One decomposition for every matrix
The spectral theorem was lovely, but it only applies to symmetric matrices. Most matrices are not symmetric — many are not even square. The singular value decomposition (SVD) handles all of them. For any m-by-n matrix A: A = U*S*V^T, where U and V are orthogonal (rotations/reflections) and S is diagonal with non-negative entries.
A = U * S * V^T V^T : rotate the input (orthogonal) S : stretch each axis by sigma_1 >= sigma_2 >= ... >= 0 U : rotate into the output (orthogonal)
The geometry: rotate, stretch, rotate
Picture the unit circle. Apply A and it becomes an ellipse. The SVD names the pieces of that transformation precisely.
- V^T rotates the input space so the special input directions line up with the axes.

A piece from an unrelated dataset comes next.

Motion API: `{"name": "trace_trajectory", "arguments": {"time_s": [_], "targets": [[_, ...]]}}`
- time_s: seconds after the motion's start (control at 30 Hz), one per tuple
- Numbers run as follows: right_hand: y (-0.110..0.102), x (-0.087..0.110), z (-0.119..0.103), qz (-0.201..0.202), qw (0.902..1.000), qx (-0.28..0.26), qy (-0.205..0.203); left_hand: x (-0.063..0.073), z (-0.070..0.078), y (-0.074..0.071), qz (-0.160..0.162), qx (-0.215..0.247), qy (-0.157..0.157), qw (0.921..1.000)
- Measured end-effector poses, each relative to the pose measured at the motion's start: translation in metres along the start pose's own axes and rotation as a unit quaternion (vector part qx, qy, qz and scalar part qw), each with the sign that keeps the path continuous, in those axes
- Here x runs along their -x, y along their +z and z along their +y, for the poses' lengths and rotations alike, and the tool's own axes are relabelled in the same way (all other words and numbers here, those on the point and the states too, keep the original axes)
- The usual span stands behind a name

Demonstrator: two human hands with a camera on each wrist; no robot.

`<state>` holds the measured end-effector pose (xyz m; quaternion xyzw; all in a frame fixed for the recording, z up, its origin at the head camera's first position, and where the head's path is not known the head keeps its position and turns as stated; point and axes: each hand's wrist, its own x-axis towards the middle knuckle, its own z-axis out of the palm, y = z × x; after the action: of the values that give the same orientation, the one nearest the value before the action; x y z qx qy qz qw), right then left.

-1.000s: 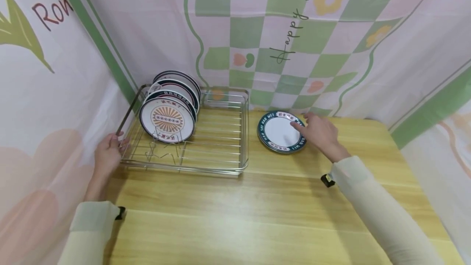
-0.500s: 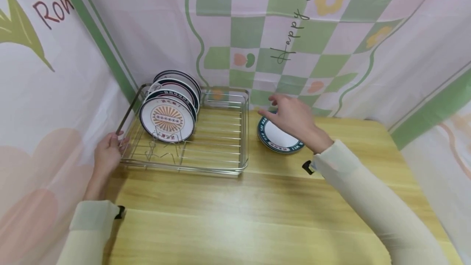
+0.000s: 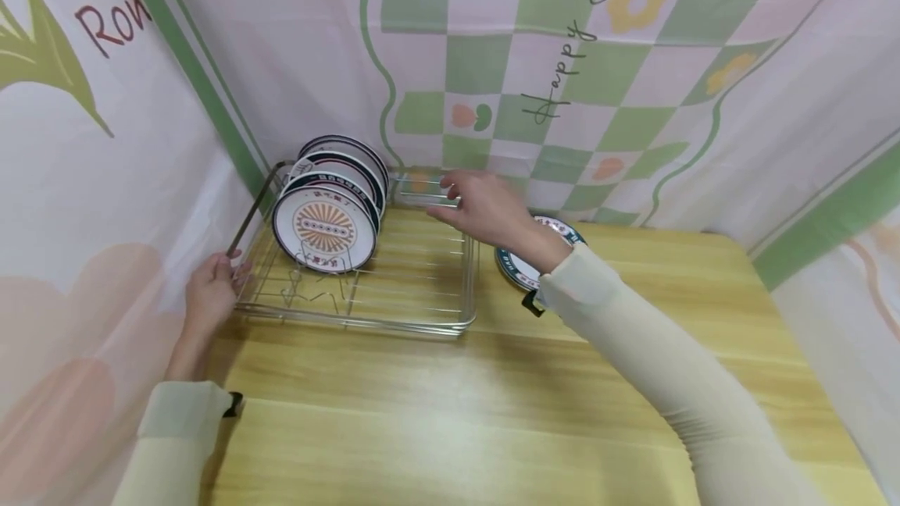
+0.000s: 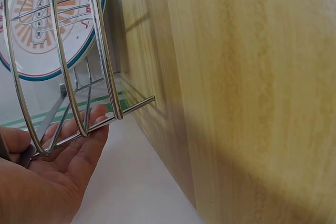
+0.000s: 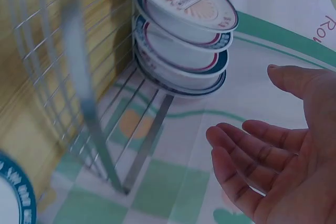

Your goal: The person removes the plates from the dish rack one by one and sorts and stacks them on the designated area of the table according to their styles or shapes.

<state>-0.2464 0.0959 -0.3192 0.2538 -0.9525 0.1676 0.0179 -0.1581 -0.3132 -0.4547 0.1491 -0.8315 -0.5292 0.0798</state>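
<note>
A wire dish rack (image 3: pixel 408 326) stands at the back left of the table. Several patterned plates (image 3: pixel 325 226) are upright in its left part, the front one with an orange sunburst. My left hand (image 3: pixel 211 287) grips the rack's left end; in the left wrist view its thumb and fingers (image 4: pixel 86 150) close around the metal frame. Over the rack's right end hovers my right hand (image 3: pixel 485 209), fingers loosely bent and thumb apart, holding nothing. The right wrist view shows this hand (image 5: pixel 273 150) away from the plates in the rack.
A green-rimmed plate (image 3: pixel 513 268) lies flat on the wooden table (image 3: pixel 450 412) to the right of the rack, partly hidden by my right forearm. A checked cloth (image 3: pixel 534 84) hangs behind, and a white printed cloth (image 3: pixel 141 178) borders the left side.
My right hand has moved left, from the flat plate at the right to above the rack's right end. The left hand stays on the rack.
</note>
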Motion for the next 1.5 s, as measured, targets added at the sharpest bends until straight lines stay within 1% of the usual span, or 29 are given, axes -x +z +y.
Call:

- S stretches each axis by its singular value sigma_i — these are the lengths of the ellipse's semi-axes.
- U rotates the stretched result into its final orientation in the output space.
The singular values sigma_1 >= sigma_2 >= ... >= 0 are the heart of the SVD. A large singular value is a direction the matrix stretches a lot; a near-zero singular value is a direction it nearly flattens. This single ordered list tells you almost everything about how the matrix behaves.
Singular values, rank, and eigenvalues
The number of nonzero singular values is exactly the rank of A. So the SVD reads off the rank by counting — and, crucially, it lets you measure *almost*-rank: if a singular value is tiny but not quite zero, the matrix is *nearly* lower rank, which is the whole basis for compression in the next guide.